- WORK TASK -
Look below for the line containing "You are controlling"; from there, print each line exactly up to and including the line containing "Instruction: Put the", and stop.

── SUPPLIED INFORMATION ──

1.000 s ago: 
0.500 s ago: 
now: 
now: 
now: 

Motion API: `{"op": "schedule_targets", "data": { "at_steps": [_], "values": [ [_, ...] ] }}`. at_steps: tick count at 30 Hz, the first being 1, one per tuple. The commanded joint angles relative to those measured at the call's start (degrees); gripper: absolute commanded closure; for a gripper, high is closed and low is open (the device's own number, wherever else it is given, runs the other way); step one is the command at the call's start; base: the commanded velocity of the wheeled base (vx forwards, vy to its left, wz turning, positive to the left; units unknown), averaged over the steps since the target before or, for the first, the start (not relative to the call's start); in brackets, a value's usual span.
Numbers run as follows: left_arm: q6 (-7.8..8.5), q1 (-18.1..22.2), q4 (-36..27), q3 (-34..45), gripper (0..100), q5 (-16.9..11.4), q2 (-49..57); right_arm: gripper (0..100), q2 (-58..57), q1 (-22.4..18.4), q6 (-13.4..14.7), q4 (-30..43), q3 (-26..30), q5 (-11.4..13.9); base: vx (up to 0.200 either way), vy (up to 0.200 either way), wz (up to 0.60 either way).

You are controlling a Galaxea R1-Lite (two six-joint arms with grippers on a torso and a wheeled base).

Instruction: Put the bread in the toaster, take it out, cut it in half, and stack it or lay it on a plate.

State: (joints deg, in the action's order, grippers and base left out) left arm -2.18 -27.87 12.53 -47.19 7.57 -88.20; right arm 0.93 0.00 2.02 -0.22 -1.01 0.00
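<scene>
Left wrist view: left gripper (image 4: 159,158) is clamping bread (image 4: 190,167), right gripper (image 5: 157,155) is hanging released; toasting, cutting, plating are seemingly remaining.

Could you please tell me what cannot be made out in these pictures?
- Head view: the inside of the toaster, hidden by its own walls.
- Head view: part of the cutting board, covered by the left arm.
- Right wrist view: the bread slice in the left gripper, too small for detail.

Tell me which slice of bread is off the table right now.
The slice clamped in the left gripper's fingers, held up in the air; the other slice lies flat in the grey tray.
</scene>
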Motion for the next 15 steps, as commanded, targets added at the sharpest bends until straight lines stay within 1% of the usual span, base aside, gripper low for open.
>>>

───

- RESULT BELOW -
You are controlling a Galaxea R1-Lite (two six-joint arms with grippers on a torso and a wheeled base).

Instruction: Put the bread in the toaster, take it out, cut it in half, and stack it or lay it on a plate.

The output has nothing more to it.